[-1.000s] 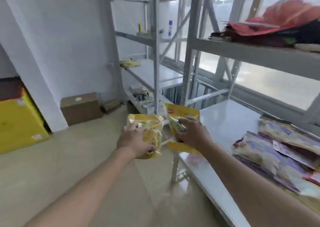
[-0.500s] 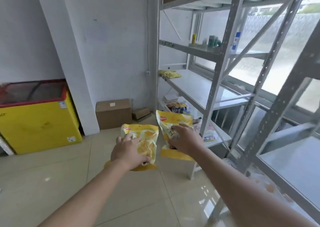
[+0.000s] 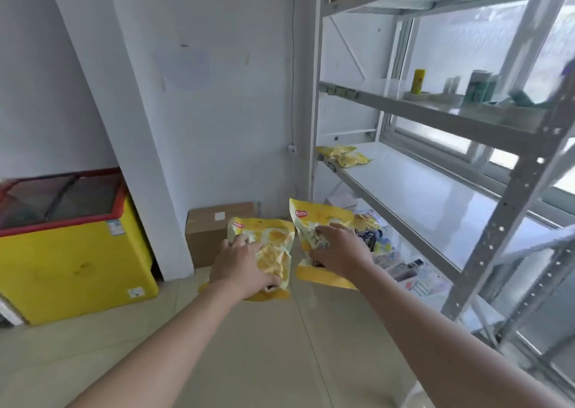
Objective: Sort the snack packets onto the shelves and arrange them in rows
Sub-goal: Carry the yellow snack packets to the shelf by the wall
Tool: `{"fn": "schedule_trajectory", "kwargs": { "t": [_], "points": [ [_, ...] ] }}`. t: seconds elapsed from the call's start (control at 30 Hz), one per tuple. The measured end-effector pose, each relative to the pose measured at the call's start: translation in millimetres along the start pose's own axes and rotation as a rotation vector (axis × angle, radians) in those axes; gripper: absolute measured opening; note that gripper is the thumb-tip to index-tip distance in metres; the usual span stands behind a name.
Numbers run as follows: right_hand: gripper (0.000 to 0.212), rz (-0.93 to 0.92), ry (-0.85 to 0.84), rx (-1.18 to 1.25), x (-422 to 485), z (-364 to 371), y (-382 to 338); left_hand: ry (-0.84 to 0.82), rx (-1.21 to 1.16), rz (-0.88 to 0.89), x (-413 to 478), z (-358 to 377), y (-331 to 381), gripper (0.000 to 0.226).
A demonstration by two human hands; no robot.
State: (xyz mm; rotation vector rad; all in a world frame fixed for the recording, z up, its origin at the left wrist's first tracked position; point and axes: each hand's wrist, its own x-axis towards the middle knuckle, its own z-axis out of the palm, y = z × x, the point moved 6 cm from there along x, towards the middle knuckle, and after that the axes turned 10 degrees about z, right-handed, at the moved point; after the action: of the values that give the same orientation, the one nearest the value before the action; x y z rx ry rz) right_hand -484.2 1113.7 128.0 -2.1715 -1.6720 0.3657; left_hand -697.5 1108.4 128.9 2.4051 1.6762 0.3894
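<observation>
My left hand [image 3: 241, 263] grips a yellow snack packet [image 3: 273, 245] held out over the floor. Beside it, my right hand [image 3: 337, 250] grips a second yellow snack packet [image 3: 323, 217] of the same kind. Both packets are upright and close together, a little apart. Ahead on the right stands a grey metal shelf rack [image 3: 510, 196]. Two more yellow packets [image 3: 345, 155] lie at the far left end of its white middle shelf [image 3: 420, 189]. Mixed packets [image 3: 379, 242] lie on the bottom shelf behind my right hand.
A yellow chest freezer [image 3: 71, 255] with a red-rimmed glass lid stands at the left by a white pillar. A cardboard box [image 3: 211, 233] sits on the floor against the wall. Bottles and cans [image 3: 451, 87] stand on the upper shelf. Beige floor tiles lie underfoot.
My view has swung left, away from the shelf with purple packets, and closer to the far rack. Both hands keep their yellow packets, carried forward together.
</observation>
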Motion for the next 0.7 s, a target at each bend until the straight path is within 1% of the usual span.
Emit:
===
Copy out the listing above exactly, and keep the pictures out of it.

— ANSWER SPACE —
[-1.000s] 
[-0.500s] 
[+0.000s] 
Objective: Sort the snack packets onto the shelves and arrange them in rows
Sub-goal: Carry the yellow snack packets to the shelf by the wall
Tool: `{"fn": "schedule_trajectory", "kwargs": { "t": [_], "points": [ [_, ...] ] }}`. t: seconds elapsed from the call's start (control at 30 Hz), one per tuple. The measured end-effector pose, each relative to the pose measured at the call's start: translation in millimetres along the start pose's own axes and rotation as a rotation vector (axis × angle, radians) in those axes; gripper: absolute measured opening; note that gripper is the thumb-tip to index-tip distance in metres; the usual span stands behind a name.
Numbers run as follows: right_hand: gripper (0.000 to 0.212), rz (-0.93 to 0.92), ry (-0.85 to 0.84), rx (-1.18 to 1.25), x (-422 to 485), z (-364 to 371), y (-382 to 338); left_hand: ry (-0.84 to 0.82), rx (-1.21 to 1.16), rz (-0.88 to 0.89), x (-413 to 478), z (-358 to 377), y (-331 to 381), gripper (0.000 to 0.226).
A demonstration by two human hands; no robot.
State: (xyz mm; rotation vector rad; all in a world frame fixed for the recording, z up, its origin at the left wrist's first tracked position; point and axes: each hand's wrist, its own x-axis towards the middle knuckle, its own z-axis out of the palm, y = z × x, the point moved 6 cm from there along x, towards the middle knuckle, and after that the axes turned 10 degrees about z, right-handed, at the moved point; after the action: of the values that give the same orientation, the one nearest the value before the action; x y z rx ry rz) right_hand -484.2 1113.7 128.0 -2.1715 -1.6720 0.3657; left_hand -697.5 1108.4 128.9 2.4051 1.6762 0.3894
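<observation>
My left hand [image 3: 241, 263] grips a yellow snack packet [image 3: 273, 245] held out over the floor. Beside it, my right hand [image 3: 337, 250] grips a second yellow snack packet [image 3: 323, 217] of the same kind. Both packets are upright and close together, a little apart. Ahead on the right stands a grey metal shelf rack [image 3: 510, 196]. Two more yellow packets [image 3: 345, 155] lie at the far left end of its white middle shelf [image 3: 420, 189]. Mixed packets [image 3: 379, 242] lie on the bottom shelf behind my right hand.
A yellow chest freezer [image 3: 71, 255] with a red-rimmed glass lid stands at the left by a white pillar. A cardboard box [image 3: 211, 233] sits on the floor against the wall. Bottles and cans [image 3: 451, 87] stand on the upper shelf. Beige floor tiles lie underfoot.
My view has swung left, away from the shelf with purple packets, and closer to the far rack. Both hands keep their yellow packets, carried forward together.
</observation>
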Motion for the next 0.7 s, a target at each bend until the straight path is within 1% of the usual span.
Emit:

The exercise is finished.